Die kleine Truppe marschierte wieder voran. Der Wald wurde dichter, hierher waren die Eikenhorster noch nicht vorgedrungen. Auch stieg das Gelände weiter an. Immer näher rückten nun die Kämme der Berge und Roklan wusste, irgendwo in diesem östlichen Hügelland verbargen sich in den Schatten einige Höhleneingänge. Dort mussten sich auch die Räuber verborgen halten. Dies wurde bei einer kleinen Rast auch von den Eikenhorstern bestätigt.
„Dort finden wir einige nicht sehr tiefe Höhlen. Da können sich Vogelfreie sicherlich verbergen“, meinte Alrik, der untersetzte Jäger. Während die Eikenhorster sich ausruhten, rückte Roklan an Hlûthard heran.

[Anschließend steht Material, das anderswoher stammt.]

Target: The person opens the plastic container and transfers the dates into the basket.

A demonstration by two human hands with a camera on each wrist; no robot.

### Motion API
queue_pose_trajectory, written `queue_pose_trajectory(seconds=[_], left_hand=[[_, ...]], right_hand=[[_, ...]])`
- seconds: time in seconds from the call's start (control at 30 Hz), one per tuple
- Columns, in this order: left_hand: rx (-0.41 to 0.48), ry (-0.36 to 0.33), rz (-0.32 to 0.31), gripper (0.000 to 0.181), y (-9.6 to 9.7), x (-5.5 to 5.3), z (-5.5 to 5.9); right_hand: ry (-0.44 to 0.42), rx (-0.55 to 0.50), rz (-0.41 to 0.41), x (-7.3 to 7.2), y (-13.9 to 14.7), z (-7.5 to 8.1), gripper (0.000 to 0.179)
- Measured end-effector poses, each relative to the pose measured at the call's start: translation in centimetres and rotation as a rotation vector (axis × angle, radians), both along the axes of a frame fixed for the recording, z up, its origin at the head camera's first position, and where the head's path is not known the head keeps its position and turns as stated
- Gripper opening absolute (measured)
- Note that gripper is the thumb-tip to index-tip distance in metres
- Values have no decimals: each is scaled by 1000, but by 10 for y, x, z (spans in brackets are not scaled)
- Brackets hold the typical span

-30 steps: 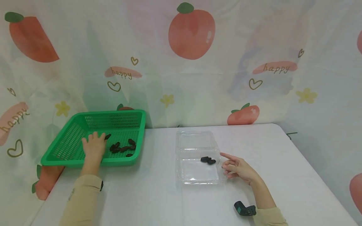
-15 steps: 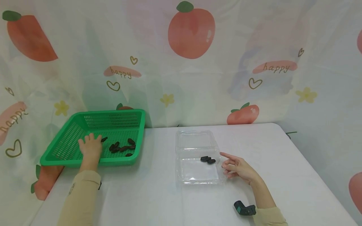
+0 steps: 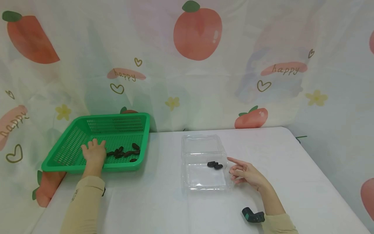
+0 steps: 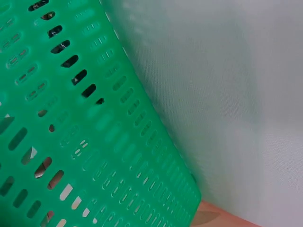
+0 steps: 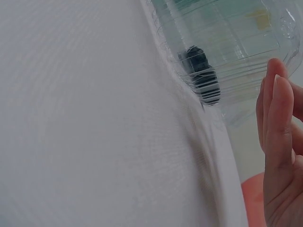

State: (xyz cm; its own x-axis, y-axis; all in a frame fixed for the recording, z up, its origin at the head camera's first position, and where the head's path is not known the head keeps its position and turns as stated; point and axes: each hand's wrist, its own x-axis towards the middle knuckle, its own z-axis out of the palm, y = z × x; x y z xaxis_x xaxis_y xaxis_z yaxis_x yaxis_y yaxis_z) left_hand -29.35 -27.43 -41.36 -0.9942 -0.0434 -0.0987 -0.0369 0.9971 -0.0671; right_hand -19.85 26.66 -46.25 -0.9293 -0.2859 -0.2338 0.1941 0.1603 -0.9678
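Note:
My left hand [image 3: 94, 154] is inside the green basket [image 3: 121, 167], its fingers spread. Right beside it, small dark oval pieces [image 3: 119, 154], like dates, lie on the basket floor, some of them touching. Only the outside of the basket wall [image 4: 99, 132] shows in the left wrist view, so what lies under the palm is hidden. My right hand [image 3: 246, 175] is at the right edge of a clear plastic clamshell box [image 3: 201, 178], its index finger extended to the rim. Several dark pieces [image 3: 214, 165] lie together inside that box. The right wrist view has the fingers [image 5: 281, 109] close against its ribbed side.
A small black angled device [image 3: 252, 216] lies on the white table [image 3: 152, 201] near the right forearm. Behind the table hangs a printed cloth [image 3: 198, 91] with fruit and lettering. The box's lid [image 3: 201, 144] is folded back towards the cloth.
A dark piece by the left fingertips has dropped down to the right, beside the others on the basket floor. The left hand has shifted slightly left. The right hand has stayed put.

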Motion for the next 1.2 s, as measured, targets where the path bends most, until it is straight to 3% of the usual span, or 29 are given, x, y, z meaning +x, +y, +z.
queue_pose_trajectory(seconds=[0.23, 0.43, 0.8, 0.97, 1.2], left_hand=[[20, 70, -24, 45, 3, -4, 1], [48, 152, -58, 43, 20, -8, 2], [93, 322, -154, 35, 79, -9, 16], [126, 393, -214, 33, 110, -2, 21], [185, 439, -285, 35, 149, 7, 16]], right_hand=[[-4, 5, -2, 0, 1, 0, 67], [-2, 13, -4, 0, 0, 1, 66], [-4, -2, 7, -1, 1, -1, 67], [-4, -5, 7, -1, 1, -1, 66], [-8, -15, 9, -1, 2, -2, 66]])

Doch er zögerte – und nervös fuhr er sich mit seinen großen Händen durch die arg von den Anstrengungen mitgenommenen Haare. Das an sich weiche dunkelbraune Haar wurde durch ein
kräftiges Band zu einem Zopf zusammengehalten. Sollte der Baronet ihm seine Eindrücke erzählen? Wie sollte er sie Hlûthard erzählen?
'Hallo Hlûthard, ich weiß da was, was du nicht weißt – und zwar, da gibt es wohl einen Zauberer in der Gruppe!'
Eine tolle Taktik – und wieder einmal verfluchte Roklan seine zweischneidige Gabe. Ynbaht hatte ihm gesagt, es sei ein Geschenk von Nandus und Hesinde – denn die Gabe, Magie zu spüren, besaßen nicht viele. Doch wenn ihm, Roklan ohnehin keiner Glauben schenken würde? Was hatte dann solche ein Geschenk für einen Sinn? Nervös stieß er Luft aus und Hlûthard fuhr herum.
„Ist etwas?“
Doch Roklan schüttelte nur den Kopf. Hlûthard versuchte zuversichtlich zu lächeln.
„Mach dir keine Gedanken. Wir werden
schon sehen, ob wir mit den Räubern fertig werden.“
Roklan nickte und gemeinsam stapften sie voran, den Bergen entgegen.